Enrollment Kiosk is a self-service kiosk that allows casino patrons to either sign up for an initial loyalty card or print a replacement card. These kiosks provide an enhanced level of customer service when the club desk is busy or closed by creating patron self-service locations throughout the casino floor without costly infrastructure or additional overhead costs. Such kiosks also assist with updating contact information of card holders and to verify email or phone contact with a two-step verification process.
Promotional Kiosk is a kiosk that engages casino patrons with the casino’s loyalty programs, unifying patron service functions into a simple self-service solution. With a range of promotions and offers, the kiosk enables the customer to better manage their marketing efforts. A flexible interface and control panel functionality enable the kiosk to be responsive to customers’ changing business conditions or plans. With the drawings feature, multiple point to entry conversion ratios can be controlled by the hour, as well as scheduled prize earnings. Customized content is shared throughout the solution with property amenities that include menus, photos, and video content. With a graphic-rich, statistically-optimized, and exciting promotions catalog library of more than 300 games, critical assets for instant win, episodic board games, and earn and wins, customers’ patrons can easily access differentiated content.

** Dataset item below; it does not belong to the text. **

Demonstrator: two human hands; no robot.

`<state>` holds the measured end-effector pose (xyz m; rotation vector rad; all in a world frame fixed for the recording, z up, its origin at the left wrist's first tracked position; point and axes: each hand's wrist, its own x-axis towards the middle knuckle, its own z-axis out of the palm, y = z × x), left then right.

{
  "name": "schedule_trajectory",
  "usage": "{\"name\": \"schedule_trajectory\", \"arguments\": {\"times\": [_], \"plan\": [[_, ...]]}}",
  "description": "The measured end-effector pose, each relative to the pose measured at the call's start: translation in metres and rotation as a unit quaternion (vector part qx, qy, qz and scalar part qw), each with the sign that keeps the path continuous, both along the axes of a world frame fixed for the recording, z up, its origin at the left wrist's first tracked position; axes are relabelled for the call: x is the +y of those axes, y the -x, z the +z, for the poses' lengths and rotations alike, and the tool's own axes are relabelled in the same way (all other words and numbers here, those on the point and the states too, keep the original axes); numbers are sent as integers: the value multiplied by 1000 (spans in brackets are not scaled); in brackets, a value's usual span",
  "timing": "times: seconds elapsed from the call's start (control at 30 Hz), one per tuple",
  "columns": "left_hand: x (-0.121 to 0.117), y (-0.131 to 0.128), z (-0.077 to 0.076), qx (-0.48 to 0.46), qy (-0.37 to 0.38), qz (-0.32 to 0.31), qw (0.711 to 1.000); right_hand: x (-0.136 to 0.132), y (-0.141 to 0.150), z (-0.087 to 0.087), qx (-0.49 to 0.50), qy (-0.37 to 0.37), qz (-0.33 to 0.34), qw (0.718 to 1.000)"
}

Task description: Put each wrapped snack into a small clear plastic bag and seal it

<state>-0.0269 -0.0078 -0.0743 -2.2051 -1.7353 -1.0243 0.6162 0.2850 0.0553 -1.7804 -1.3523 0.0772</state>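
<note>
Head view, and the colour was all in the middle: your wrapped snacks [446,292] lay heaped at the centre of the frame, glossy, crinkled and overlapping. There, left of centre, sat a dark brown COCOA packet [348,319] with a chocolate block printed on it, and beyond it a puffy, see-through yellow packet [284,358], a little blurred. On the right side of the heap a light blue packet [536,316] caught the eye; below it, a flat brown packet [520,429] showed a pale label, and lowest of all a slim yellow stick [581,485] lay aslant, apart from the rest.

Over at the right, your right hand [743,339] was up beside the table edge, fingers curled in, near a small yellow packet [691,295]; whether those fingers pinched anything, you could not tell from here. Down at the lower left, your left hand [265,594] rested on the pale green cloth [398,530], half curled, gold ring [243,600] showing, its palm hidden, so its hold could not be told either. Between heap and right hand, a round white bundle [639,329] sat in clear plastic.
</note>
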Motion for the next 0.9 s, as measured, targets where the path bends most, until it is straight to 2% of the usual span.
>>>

Information Services and Other
JackpotXpress is a full-featured jackpot payout and tax form management platform that allows casino personnel to work through the complex jackpot process using a mobile tablet or kiosk. JackpotXpress allows gaming operators to reduce jackpot payout wait times, increase slot play, eliminate manually filling out cumbersome paper documents, and perform “know your customer” checks. It is fully integrated with our Everi Compliance, CageXchange, and JackpotXchange products. In addition to making jackpot operations more efficient, JackpotXpress also helps operators increase customer engagement which leads to improved loyalty and service.
Loyalty Platform provides a software solution that enables gaming operators to deliver and adopt new promotional strategies to attract, retain, engage, and reward their patrons. Gaming operators utilize the platform to deliver content and promotions on kiosks, tablets, and mobile devices. The software platform engages with patrons by being more relevant and more personalized by integrating with other casino applications. We provide the operators with a control panel to assist with the planning, personalization, and optimization of delivering messages and content via interactions within our platform depending on patron’s value to the casino. Our platform allows our customers to unify the patron experience across all touchpoints within the casino and replaces outdated promotional and enrollment tactics by utilizing our content for promotions, drawings, targeted alerts, card signups, reprints, and geo fencing. By providing a comprehensive set of integrated applications within our platform, we offer gaming operators the ease of use and simplicity to interact with their patrons. Additionally, our loyalty platform is integrated with other Everi applications for cash access and compliance tools.
Maintenance provides various levels of support and maintenance services for our fully integrated kiosks, loyalty kiosks, and related equipment. Our support operations, field service, and customer engagement teams provide quarterly and annual maintenance on these products and software systems to help maximize the efficiency of our products.
Everi Compliance is a leading AML management tool for the gaming industry. Everi Compliance encompasses many elements including filing Suspicious Activity Reports (“SARs”), Currency Transaction Reports (“CTRs”), and Know Your Customer (“KYC”) activities. Everi Compliance automates much of the manual processes gaming establishments employ to be compliant with those requirements, thus saving time, improving accuracy, and allowing operators to manage their compliance programs much more efficiently. In addition, Everi Compliance gives operators the ability to enter Multiple Transaction Log (“MTL”) and Negotiable Instrument Log (“NIL”) transactions, file FinCEN reports electronically, conduct transaction analysis, complete compliance audits, and review reports.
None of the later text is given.